A couple of questions for members that are familiar with the pit trades S&P contracts:


Here’s a scenario for you:

Let’s assume that you have the capital and know how to place orders (DRT, Fill or Kill, All or None, Stop, Stop limits, Stop with a Limit, etc....). The next step is to ask the question: “What is the size of your order?” Then, it depends on what type of order you are placing, market, limit, stop, etc.

You are a large trader and you have to buy 5000 SP500 contracts at the market (You can apply this method to any size order and any arb’d market). First you do not want to alert the locals or other pit brokers that you have a large order (unless you are trying to make a point!). You or your broker can speed dial to the arb desk and ask for a quote.
Broker: Where is the market?
Phone Clerk: 1.50 @ 2 (They do not quote the full price 1121.50 bid 1122.00 offer).
You: What is the size?
Phone Clerk: 100 bid at 1.50 (or 200 offered at 2.00)
You: Buy 100 at 2.00 (At this time, phone clerk is confirming the order with you and at the same time hand signaling the pit broker and writing a ticket for your 100 lot order)
Phone Clerk: Done (or "you are filled at 100@2.00""), your ticket number is XXX.

Depending on how fast you can talk or how experienced the phone clerk might be, the entire process should take no more than 10-20 seconds. Now you can repeat the whole process.
You: Where is the market?
Phone Clerk: 1.70 bid at 2.20
You: What is the size?
Phone Clerk: 200 offered by Merrill
You: Buy 200 at 2.20

At this point, your total is 300. You have 4700 more to go; you can repeat the whole process by just hitting the offers slowly and quietly. However, once the locals and other traders realize you have some size to do, they may get on board to take advantage of the free ride.

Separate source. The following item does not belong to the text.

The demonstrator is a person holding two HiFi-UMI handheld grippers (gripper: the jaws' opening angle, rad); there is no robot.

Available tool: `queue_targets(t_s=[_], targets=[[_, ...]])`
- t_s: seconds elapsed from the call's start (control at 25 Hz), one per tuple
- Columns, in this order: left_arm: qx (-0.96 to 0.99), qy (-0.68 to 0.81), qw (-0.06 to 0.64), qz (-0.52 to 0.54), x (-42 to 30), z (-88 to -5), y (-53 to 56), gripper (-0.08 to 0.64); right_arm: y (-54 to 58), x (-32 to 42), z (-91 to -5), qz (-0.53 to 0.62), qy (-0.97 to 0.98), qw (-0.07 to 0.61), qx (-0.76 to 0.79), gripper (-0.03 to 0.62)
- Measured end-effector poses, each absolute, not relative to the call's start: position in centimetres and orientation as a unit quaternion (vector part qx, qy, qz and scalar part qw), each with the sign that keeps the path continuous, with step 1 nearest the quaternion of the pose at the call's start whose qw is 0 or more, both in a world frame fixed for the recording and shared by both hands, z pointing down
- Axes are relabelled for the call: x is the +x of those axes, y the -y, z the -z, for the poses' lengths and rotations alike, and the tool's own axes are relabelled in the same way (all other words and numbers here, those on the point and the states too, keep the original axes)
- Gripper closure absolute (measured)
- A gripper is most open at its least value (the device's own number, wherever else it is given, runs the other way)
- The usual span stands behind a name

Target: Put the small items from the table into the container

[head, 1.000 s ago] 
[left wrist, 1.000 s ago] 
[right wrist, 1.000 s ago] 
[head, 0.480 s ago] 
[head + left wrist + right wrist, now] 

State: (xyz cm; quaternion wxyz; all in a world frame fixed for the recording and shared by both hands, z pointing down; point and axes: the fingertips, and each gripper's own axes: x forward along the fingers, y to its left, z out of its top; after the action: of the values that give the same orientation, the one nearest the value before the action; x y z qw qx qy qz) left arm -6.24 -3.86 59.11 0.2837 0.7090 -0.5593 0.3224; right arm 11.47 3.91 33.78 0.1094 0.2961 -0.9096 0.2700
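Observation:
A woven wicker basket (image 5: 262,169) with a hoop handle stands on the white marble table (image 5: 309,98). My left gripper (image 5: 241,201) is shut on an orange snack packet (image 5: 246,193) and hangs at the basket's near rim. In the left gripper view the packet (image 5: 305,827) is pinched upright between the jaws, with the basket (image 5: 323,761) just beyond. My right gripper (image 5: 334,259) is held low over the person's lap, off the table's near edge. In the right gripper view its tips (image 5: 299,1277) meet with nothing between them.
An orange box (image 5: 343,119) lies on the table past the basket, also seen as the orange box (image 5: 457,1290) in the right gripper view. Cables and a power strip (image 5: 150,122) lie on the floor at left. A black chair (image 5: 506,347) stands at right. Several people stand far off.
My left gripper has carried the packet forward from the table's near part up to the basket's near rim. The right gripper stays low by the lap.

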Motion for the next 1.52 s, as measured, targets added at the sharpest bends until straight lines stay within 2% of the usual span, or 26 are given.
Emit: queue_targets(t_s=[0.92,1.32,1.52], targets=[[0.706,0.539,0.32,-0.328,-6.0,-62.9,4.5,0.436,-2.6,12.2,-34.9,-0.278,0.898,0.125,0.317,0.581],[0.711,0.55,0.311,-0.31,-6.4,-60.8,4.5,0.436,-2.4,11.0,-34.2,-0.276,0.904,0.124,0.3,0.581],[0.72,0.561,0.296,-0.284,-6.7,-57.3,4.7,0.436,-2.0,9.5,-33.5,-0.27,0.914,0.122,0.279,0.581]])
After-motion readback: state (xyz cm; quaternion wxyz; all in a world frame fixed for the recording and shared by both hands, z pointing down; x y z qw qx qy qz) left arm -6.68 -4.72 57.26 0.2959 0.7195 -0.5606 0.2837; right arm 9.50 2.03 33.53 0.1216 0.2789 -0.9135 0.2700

Another technique is to complete your buys/sells in waves; this means you can buy and sell at different levels and prices with a net amount being long 5000 (i.e.: buy 100 sell 50, buy 400 sell 150, etc. - that leaves you net long 300 contracts). You can do this in one hour or take the whole day to execute your large order. Play both sides of the market without showing your true position and net # of contracts. Sometimes, you need to break up a large order in 1/2 and spread the business between multiple pit brokers. This way, even the pit brokers won't know how many contracts you are actually buying or selling.


Assuming your online SP500 order goes to a desk 10 feet away from the pit, you should expect a fill within 60 seconds or less. There are exceptions to this rule. If exchange declares an official fast market condition, it could take minutes or much longer to get the fills endorsed by the pit broker report it to the clerk to be keyed into the terminal. Unless you are doing some size, it is better to execute eminis SP rather than the big contracts. There are many traders that prefer to trade 400 eminis at a time(Max allowed at one time), pay a bit higher commission rather than trade the big contracts. If you plan to trade other markets, you may not have this option. It all depends if you have the time to execute your order on the method of execution, account size, lot size & more. Let us know if you have any additional questions.